- Born: Leonard Lee Bailey 28 August 1942 Takoma Park, Maryland, United States
- Died: 12 May 2019 (aged 76) Redlands, California, United States
- Education: Columbia Union College Loma Linda University
- Known for: transplanting the heart of a baboon into a dying infant in 1984
- Medical career
- Profession: Surgeon
- Institutions: Loma Linda University Medical Center
- Sub-specialties: Cardiothoracic surgery Heart transplantation

= Leonard Lee Bailey =

American surgeon (1942–2019)

Leonard Lee Bailey (1942–2019) was an American surgeon who garnered international media attention in 1984 for transplanting a baboon's heart into a human infant.

Bailey was born on August 28, 1942, in Takoma Park, Maryland. In 1964, he graduated from Columbia Union College, and he earned a medical degree from Loma Linda University, School of Medicine in 1969. During the 1970s, during his residency at Toronto's Hospital for Sick Children, Bailey observed that many children died from congenital heart diseases. This led him to return to Loma Linda University in 1976 as assistant professor at the School of Medicine. There he performed more than 200 experimental heart transplants on young mammals so he could see if there was the possibility of transplantation in young humans.

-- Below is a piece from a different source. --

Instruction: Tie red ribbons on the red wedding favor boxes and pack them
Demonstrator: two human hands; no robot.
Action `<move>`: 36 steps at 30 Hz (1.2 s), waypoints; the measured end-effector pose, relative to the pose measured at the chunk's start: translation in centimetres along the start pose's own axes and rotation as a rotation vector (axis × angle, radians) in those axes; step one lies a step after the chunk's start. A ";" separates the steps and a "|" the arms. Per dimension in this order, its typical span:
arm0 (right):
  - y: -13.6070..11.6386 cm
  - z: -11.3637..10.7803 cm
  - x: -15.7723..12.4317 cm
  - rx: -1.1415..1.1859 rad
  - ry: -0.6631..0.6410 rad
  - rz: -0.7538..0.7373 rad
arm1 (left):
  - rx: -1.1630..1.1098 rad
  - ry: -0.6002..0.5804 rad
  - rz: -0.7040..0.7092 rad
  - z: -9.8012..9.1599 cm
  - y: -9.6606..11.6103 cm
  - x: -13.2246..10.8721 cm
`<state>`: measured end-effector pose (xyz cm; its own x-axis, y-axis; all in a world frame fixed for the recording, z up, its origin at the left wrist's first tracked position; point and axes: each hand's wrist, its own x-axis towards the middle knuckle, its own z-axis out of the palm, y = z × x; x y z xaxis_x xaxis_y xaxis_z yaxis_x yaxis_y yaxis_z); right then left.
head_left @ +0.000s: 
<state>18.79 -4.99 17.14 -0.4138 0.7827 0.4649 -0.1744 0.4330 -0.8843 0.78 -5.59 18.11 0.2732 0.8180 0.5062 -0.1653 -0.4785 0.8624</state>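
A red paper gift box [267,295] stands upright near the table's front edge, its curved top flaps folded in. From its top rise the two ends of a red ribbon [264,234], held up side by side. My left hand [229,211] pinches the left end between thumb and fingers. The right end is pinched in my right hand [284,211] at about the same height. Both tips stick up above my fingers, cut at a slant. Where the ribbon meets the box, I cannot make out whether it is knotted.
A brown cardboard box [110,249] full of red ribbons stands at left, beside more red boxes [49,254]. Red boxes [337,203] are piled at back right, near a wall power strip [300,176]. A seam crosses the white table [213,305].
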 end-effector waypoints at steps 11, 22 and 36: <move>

On October 26, 1984, Bailey and his team at Loma Linda University Medical Center transplanted a baboon's heart into Baby Fae, as she became known to the media. Baby Fae died 21 days later, at age 32 days. Her case is still discussed to this day. Though supported by many, the procedure caused a lot of controversy because it was considered unethical. When asked why he had picked a baboon over a primate more closely related to humans in evolution, Bailey replied, "I don't believe in evolution."

Bailey became recognized for transplantation and all types of pediatric and infant-open heart surgeries.
Bailey died on May 12, 2019, of neck and throat cancer.